O contributo do homem negro

1A sabedoria não reside na razão, mas no amor. (André Gide, Les Nouvelles Nourritures.)

 

(Os negros) interrompem o ritmo mecânico da América, é preciso reconhecê-lo; tínhamos esquecido que os homens podem viver sem conta bancária e sem banheira. (Paul Morand, New York.)

 

Buraka Som Sistema

Que o Negro já esteja presente na elaboração do novo mundo não o demonstra o envolvimento de tropas africanas na Europa; elas provam apenas que ele participa na demolição da antiga ordem, da velha ordem. O Negro revela a sua presença efectiva em algumas obras singulares de escritores e artistas contemporâneos; e também noutras, menos perfeitas, porventura, mas não menos emocionantes, oriundas de homens negros. Não é apenas dessa presença que aqui quero falar, mas, antes e sobretudo, de todas as presenças virtuais que o estudo do Negro nos permite entrever.
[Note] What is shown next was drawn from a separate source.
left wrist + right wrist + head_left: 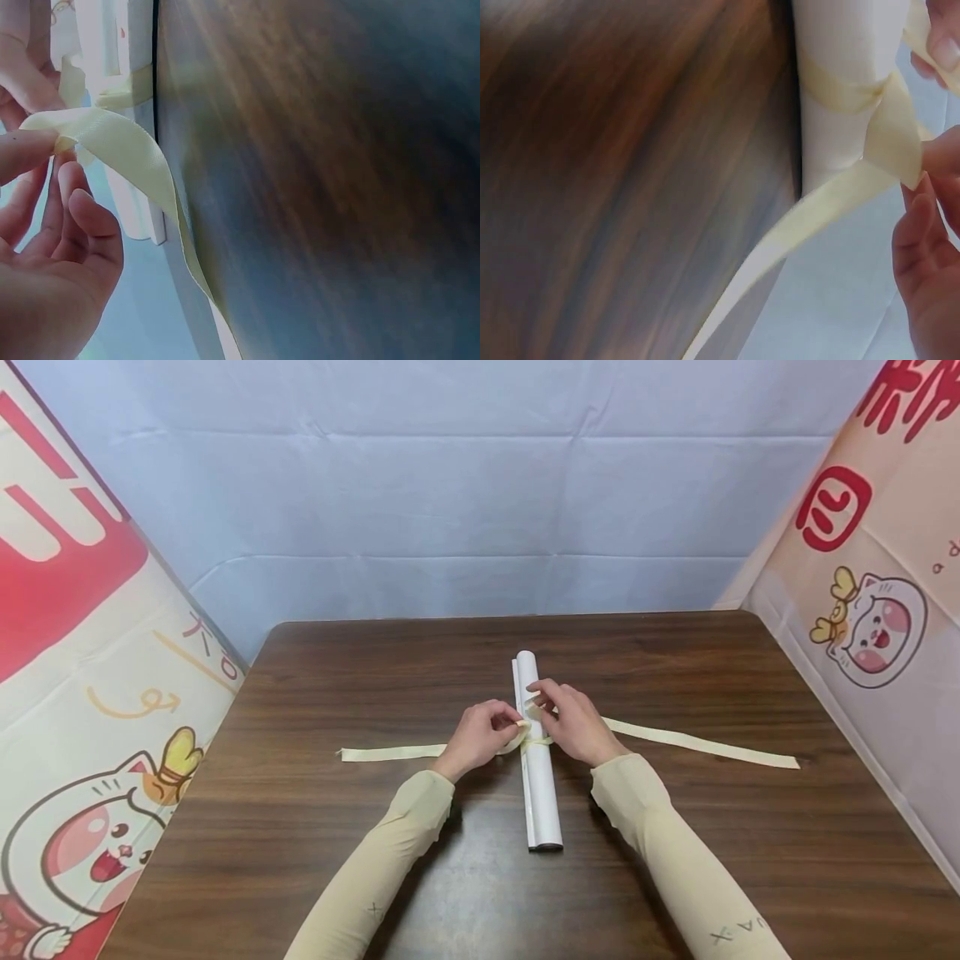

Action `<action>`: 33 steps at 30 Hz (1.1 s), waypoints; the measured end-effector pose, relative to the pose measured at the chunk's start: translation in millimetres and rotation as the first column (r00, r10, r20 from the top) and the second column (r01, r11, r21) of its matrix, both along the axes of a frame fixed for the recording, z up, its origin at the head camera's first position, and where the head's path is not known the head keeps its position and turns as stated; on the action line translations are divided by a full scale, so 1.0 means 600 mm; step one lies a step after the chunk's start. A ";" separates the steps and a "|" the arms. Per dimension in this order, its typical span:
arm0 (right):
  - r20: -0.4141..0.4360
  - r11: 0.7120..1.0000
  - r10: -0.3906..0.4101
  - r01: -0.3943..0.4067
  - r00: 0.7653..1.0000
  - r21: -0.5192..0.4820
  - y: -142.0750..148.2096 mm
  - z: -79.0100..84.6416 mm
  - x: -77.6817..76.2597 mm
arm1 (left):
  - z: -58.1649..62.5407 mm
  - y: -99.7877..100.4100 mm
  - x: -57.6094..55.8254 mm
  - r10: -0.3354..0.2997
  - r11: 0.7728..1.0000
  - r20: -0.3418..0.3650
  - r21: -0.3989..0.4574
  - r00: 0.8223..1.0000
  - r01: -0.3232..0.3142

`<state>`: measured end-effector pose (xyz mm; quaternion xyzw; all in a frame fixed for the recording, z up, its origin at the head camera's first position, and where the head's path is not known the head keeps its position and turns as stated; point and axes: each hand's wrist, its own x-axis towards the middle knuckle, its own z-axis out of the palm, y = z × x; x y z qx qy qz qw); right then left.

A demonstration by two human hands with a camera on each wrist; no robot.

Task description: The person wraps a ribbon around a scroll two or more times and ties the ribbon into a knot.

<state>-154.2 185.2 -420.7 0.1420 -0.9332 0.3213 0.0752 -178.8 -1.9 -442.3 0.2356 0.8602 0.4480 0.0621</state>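
Note:
A white rolled-up tube lies lengthwise on the table, its dark-rimmed end toward me. Round its middle runs a pale yellow ribbon, whose tails trail out to both sides over the tabletop. My left hand, left of the tube, pinches the ribbon between thumb and forefinger. In the left wrist view the ribbon arches from those fingertips down to the table. Over the tube's right side, my right hand pinches a folded part of the ribbon, just above the band round the tube.
The dark wood-grain table has rounded far corners. A pale cloth backdrop hangs behind it. Printed cartoon banners stand along the left and right sides.

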 end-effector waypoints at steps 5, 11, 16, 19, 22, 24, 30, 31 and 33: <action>0.062 0.997 0.062 -0.059 0.996 -0.049 -0.011 -0.002 -0.002 | 0.003 -0.001 0.002 0.003 1.000 -0.032 0.008 0.999 -0.003; 0.148 0.987 0.150 -0.140 0.978 -0.073 -0.012 -0.003 0.003 | 0.003 -0.003 0.002 0.006 1.000 -0.069 0.008 0.998 -0.005; 0.168 0.984 0.175 -0.169 0.970 -0.048 -0.010 -0.005 0.007 | 0.002 -0.004 0.000 0.006 1.000 -0.091 0.005 0.996 -0.005; 0.159 0.983 0.182 -0.176 0.970 -0.054 -0.010 -0.005 0.008 | 0.002 -0.005 -0.001 0.005 1.000 -0.099 0.013 0.995 -0.003; 0.141 0.978 0.202 -0.194 0.969 -0.070 -0.011 -0.007 0.008 | 0.002 -0.006 -0.001 0.004 1.000 -0.105 0.020 0.995 -0.002; 0.133 0.975 0.215 -0.205 0.967 -0.087 -0.012 -0.008 0.007 | 0.002 -0.007 -0.001 0.005 1.000 -0.103 0.020 0.995 -0.003; 0.131 0.973 0.218 -0.205 0.967 -0.103 -0.016 -0.009 0.005 | 0.002 -0.012 -0.002 0.005 1.000 -0.069 0.005 0.998 -0.005; 0.132 0.975 0.212 -0.200 0.968 -0.097 -0.017 -0.009 0.005 | 0.002 -0.013 -0.002 0.000 1.000 -0.060 0.000 0.998 0.000; 0.135 0.978 0.202 -0.192 0.970 -0.085 -0.017 -0.009 0.004 | 0.002 -0.014 -0.002 -0.017 1.000 -0.050 -0.016 0.999 0.016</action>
Adopto a palavra, seguindo outros; é cómoda. Haverá negros, negros puros, negros pretos? A ciência diz que não. Sei que há, houve, uma cultura negra, cuja área compreendia os países do Sudão, da Guiné e do Congo, no sentido clássico das palavras. Ouçamos o etnólogo alemão: “O Sudão possui, assim, também ele, uma civilização autóctone e ardente. É um facto que a exploração encontrou, na África Equatorial, antigas civilizações vigorosas e viçosas em todos os lugares onde a preponderância árabe, o sangue hamita ou a civilização europeia não roubaram aos falenos negros a poeira das suas asas, outrora tão belas. Por toda a parte2!”. Cultura3 una e unitária: “Não conheço nenhum povo do Norte que possa ser comparado a estes primitivos pela unidade de civilização.” Civilização, ou mais precisamente, cultura, que nasceu da acção recíproca da raça, da tradição e do meio; que, emigrada para a América, permaneceu intacta no seu estilo, se não nos seus elementos ergológicos. A civilização desapareceu, esquecida; a cultura não se extinguiu. E a escravatura compensou, justamente, o meio e a acção desagregadora da mestiçagem.
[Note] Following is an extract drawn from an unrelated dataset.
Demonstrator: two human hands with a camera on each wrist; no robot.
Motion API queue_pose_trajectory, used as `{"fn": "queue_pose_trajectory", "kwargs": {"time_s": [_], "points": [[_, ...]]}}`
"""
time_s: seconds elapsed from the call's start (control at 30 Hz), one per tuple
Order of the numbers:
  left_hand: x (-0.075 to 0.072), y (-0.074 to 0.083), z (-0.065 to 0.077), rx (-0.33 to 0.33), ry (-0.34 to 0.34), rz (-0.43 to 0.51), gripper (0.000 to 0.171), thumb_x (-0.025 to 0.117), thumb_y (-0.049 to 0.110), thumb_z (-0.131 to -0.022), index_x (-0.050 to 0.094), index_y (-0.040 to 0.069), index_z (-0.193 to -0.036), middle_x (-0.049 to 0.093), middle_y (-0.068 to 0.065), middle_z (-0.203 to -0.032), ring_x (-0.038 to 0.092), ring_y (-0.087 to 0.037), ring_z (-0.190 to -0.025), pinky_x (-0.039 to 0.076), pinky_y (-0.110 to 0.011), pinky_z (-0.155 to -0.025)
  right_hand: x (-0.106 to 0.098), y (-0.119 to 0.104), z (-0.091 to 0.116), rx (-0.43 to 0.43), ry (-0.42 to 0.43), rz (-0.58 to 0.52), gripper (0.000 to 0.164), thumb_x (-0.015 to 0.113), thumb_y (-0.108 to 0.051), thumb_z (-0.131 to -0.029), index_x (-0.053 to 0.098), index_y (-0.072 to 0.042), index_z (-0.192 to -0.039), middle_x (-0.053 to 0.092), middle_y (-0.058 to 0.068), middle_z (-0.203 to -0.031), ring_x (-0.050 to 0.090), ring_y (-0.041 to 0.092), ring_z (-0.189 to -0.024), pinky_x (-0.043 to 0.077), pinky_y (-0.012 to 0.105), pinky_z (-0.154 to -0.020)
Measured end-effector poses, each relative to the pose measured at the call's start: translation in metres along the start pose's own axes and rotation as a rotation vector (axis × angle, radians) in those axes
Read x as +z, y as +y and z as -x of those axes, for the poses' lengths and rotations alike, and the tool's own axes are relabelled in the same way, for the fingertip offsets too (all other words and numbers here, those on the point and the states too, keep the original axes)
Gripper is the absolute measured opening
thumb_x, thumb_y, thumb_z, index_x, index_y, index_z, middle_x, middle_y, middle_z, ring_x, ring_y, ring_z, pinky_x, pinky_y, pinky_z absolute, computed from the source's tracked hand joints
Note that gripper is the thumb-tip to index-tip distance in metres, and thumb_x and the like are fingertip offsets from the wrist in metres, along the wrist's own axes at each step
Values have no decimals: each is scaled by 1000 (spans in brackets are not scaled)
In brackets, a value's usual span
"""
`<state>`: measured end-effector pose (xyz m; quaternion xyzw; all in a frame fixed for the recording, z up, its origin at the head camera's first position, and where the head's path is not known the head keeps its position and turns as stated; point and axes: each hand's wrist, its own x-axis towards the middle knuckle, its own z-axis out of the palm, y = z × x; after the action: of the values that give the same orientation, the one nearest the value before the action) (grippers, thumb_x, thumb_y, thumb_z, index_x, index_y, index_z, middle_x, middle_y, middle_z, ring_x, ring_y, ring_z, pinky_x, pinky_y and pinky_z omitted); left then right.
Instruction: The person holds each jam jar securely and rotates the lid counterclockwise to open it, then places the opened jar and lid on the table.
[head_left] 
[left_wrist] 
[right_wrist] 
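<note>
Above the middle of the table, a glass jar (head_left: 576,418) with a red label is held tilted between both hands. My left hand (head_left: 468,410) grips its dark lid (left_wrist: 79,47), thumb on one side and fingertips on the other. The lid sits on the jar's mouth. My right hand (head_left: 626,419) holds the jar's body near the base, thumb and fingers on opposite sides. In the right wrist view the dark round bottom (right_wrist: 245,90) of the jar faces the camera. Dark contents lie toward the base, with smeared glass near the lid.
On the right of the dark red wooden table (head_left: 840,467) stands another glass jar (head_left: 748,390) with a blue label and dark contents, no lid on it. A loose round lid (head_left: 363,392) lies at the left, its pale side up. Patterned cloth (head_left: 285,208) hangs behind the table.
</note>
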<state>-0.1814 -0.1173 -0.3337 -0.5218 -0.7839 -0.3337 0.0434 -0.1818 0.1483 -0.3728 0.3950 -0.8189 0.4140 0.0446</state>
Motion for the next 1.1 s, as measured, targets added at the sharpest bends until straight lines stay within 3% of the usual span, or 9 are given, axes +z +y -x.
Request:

É desta cultura que quero falar, precisamente não enquanto etnólogo. Vou dedicar-me mais aos seus florescimentos humanos do que aos ramos novos enxertados sobre o velho tronco humano. Parcialmente, entenda-se. São bem conhecidos os defeitos dos negros para a eles não regressar, nomeadamente o de, imperdoável entre outros, não se deixar assimilar na sua personalidade profunda. Não falo de não deixar assimilar o seu estilo. Apenas me interessam aqui – são interessantes – os elementos fecundos que a sua cultura traz, os elementos do estilo negro. E este permanecerá enquanto a alma negra permanecer viva. Poder-se-ia dizer eterna?

Começaremos por estudar, brevemente, a alma negra; depois, a sua concepção do mundo, de que derivam a vida religiosa e a vida social; finalmente, as artes que existem em função de uma e da outra. Restar-me-á, assim, apenas proceder à recolha num conjunto das riquezas reunidas ao longo deste estudo num espírito humanista.

Grace Jones

Surgiram inúmeras obras sobre a ‘alma negra’, mas ela permanece misteriosa tal floresta sob o voo dos aviões. O Padre Libermann dizia aos seus missionários: “Sede negros entre os negros a fim de os conquistardes para Jesus Cristo.” Quer dizer que a concepção racionalista, as explicações mecânico-materialistas nada explicam. Aqui menos do que em qualquer outro lado. Quantos, devorados pelo Minotauro, não se teriam perdido com a cumplicidade de Ariana, da Emoção-Feminilidade. Trata-se de um confusionismo totalmente racionalista, quando se explica o Negro pelo seu utilitarismo, quando não é prático; pelo seu materialismo, quando é sensual.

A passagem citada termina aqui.